:: PROVIDED DATA ::

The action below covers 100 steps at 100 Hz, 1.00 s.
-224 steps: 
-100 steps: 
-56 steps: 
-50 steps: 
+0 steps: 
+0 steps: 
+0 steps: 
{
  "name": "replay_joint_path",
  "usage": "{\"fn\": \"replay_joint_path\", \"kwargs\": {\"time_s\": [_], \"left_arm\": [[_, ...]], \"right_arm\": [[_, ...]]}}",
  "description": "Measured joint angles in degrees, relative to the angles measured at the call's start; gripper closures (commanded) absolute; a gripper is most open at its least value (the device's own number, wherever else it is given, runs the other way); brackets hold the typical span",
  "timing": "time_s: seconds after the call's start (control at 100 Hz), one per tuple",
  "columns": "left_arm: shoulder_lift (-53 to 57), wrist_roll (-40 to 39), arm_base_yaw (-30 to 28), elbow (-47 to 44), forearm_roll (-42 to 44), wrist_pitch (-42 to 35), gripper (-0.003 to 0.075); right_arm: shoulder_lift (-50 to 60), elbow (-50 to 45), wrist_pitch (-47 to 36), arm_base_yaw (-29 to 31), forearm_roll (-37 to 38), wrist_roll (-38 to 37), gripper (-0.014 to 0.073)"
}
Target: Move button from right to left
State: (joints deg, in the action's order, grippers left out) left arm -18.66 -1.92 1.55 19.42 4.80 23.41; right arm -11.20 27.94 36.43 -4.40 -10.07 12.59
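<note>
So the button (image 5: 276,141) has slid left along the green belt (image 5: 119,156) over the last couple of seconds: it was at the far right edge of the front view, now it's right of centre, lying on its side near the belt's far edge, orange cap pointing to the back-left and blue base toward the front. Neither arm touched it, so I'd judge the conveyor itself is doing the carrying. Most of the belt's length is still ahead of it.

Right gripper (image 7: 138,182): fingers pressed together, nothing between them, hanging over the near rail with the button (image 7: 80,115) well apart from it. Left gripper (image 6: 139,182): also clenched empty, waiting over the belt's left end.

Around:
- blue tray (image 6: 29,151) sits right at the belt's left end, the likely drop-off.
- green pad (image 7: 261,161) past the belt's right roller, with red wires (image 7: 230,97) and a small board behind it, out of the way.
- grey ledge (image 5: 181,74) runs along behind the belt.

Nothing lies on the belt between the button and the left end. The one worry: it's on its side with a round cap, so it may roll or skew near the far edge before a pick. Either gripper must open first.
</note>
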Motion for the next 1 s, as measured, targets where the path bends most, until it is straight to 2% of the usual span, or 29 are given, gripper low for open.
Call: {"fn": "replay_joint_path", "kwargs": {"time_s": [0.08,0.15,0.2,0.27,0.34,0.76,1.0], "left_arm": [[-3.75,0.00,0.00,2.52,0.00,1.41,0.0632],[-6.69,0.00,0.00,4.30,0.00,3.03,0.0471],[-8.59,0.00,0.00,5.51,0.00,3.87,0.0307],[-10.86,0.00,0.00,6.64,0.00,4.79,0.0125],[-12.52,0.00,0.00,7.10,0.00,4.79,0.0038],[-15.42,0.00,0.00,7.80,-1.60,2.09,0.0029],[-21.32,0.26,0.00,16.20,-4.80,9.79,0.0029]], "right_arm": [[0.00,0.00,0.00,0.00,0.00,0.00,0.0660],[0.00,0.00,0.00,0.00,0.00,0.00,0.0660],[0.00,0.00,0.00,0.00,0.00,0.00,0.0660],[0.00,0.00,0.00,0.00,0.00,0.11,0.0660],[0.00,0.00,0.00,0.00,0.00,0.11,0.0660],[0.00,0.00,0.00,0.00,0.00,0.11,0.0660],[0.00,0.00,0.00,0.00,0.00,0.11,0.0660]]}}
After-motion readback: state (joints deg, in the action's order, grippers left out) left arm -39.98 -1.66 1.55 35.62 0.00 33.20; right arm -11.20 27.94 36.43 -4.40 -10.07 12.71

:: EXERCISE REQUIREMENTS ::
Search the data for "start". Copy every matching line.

:: THE ANSWER ::
  "description": "Measured joint angles in degrees, relative to the angles measured at the call's start; gripper closures (commanded) absolute; a gripper is most open at its least value (the device's own number, wherever else it is given, runs the other way); brackets hold the typical span",
  "timing": "time_s: seconds after the call's start (control at 100 Hz), one per tuple",

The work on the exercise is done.